*PROBLEM DETAILS*
Your response should be the complete listing, copied exactly.

*SOURCE MATERIAL*
'''
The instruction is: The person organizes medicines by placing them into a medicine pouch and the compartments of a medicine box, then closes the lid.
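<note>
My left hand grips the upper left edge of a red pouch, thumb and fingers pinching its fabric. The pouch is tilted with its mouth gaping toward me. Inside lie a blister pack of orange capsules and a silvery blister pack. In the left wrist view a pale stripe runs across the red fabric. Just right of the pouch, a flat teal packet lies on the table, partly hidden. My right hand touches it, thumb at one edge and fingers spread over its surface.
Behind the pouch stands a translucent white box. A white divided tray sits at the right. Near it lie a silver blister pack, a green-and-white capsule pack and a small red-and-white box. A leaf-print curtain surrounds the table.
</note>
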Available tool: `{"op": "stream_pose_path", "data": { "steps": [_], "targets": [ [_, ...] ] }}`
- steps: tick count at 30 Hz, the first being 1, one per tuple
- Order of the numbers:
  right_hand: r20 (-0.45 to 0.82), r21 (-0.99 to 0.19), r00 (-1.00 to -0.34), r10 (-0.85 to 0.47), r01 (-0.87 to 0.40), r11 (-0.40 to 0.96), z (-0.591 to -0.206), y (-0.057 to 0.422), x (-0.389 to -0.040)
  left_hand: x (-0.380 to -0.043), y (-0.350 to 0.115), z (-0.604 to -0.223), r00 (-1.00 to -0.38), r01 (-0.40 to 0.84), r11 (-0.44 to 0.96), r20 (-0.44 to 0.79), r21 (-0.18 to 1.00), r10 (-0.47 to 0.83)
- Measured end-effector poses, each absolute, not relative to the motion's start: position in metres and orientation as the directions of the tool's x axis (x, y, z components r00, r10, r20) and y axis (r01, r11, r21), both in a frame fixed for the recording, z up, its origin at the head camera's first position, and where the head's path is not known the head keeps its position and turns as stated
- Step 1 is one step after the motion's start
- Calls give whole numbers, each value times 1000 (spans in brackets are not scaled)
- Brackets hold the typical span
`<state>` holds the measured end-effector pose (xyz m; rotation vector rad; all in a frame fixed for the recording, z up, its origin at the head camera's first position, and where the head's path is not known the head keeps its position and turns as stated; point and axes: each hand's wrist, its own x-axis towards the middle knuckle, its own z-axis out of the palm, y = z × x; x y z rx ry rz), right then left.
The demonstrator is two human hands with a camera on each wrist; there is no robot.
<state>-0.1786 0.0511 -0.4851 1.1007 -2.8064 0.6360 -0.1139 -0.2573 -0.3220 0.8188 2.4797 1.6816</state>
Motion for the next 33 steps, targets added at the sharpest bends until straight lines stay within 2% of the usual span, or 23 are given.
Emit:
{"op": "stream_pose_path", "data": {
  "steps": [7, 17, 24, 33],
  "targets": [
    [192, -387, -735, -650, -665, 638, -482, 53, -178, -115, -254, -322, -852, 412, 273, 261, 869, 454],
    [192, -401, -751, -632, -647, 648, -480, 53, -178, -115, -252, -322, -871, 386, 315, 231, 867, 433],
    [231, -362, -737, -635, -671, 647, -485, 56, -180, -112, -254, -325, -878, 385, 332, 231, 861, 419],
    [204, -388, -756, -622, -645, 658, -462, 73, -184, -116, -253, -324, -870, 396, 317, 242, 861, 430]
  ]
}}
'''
*RESULT OF THIS TASK*
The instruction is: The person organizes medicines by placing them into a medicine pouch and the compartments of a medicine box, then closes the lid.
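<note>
My left hand grips the upper left edge of a red pouch, thumb and fingers pinching its fabric. The pouch is tilted with its mouth gaping toward me. Inside lie a blister pack of orange capsules and a silvery blister pack. In the left wrist view a pale stripe runs across the red fabric. Just right of the pouch, a flat teal packet lies on the table, partly hidden. My right hand touches it, thumb at one edge and fingers spread over its surface.
Behind the pouch stands a translucent white box. A white divided tray sits at the right. Near it lie a silver blister pack, a green-and-white capsule pack and a small red-and-white box. A leaf-print curtain surrounds the table.
</note>
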Available tool: `{"op": "stream_pose_path", "data": { "steps": [_], "targets": [ [_, ...] ] }}`
- steps: tick count at 30 Hz, the first being 1, one per tuple
- Order of the numbers:
  right_hand: r20 (-0.45 to 0.82), r21 (-0.99 to 0.19), r00 (-1.00 to -0.34), r10 (-0.85 to 0.47), r01 (-0.87 to 0.40), r11 (-0.40 to 0.96), z (-0.591 to -0.206), y (-0.057 to 0.422), x (-0.389 to -0.040)
  left_hand: x (-0.380 to -0.043), y (-0.350 to 0.115), z (-0.604 to -0.223), r00 (-1.00 to -0.38), r01 (-0.40 to 0.84), r11 (-0.44 to 0.96), r20 (-0.44 to 0.79), r21 (-0.18 to 1.00), r10 (-0.47 to 0.83)
- Measured end-effector poses, each absolute, not relative to the motion's start: position in metres and orientation as the directions of the tool's x axis (x, y, z components r00, r10, r20) and y axis (r01, r11, r21), both in a frame fixed for the recording, z up, its origin at the head camera's first position, and where the head's path is not known the head keeps its position and turns as stated
- Step 1 is one step after the motion's start
- Calls give whole numbers, each value times 1000 (spans in brackets are not scaled)
- Brackets hold the typical span
`<state>` holds the measured end-effector pose (xyz m; rotation vector rad; all in a frame fixed for the recording, z up, its origin at the head camera's first position, and where the head's path is not known the head keeps its position and turns as stated; point and axes: each hand's wrist, its own x-axis towards the middle knuckle, its own z-axis out of the palm, y = z × x; x y z rx ry rz), right then left.
The demonstrator is two human hands with a camera on each wrist; there is no robot.
<state>-0.1786 0.0511 -0.4851 1.1007 -2.8064 0.6360 -0.1139 -0.2573 -0.3220 0.8188 2.4797 1.6816</state>
Motion for the next 33 steps, targets added at the sharpest bends until straight lines stay within 2% of the usual span, or 23 are given.
Emit:
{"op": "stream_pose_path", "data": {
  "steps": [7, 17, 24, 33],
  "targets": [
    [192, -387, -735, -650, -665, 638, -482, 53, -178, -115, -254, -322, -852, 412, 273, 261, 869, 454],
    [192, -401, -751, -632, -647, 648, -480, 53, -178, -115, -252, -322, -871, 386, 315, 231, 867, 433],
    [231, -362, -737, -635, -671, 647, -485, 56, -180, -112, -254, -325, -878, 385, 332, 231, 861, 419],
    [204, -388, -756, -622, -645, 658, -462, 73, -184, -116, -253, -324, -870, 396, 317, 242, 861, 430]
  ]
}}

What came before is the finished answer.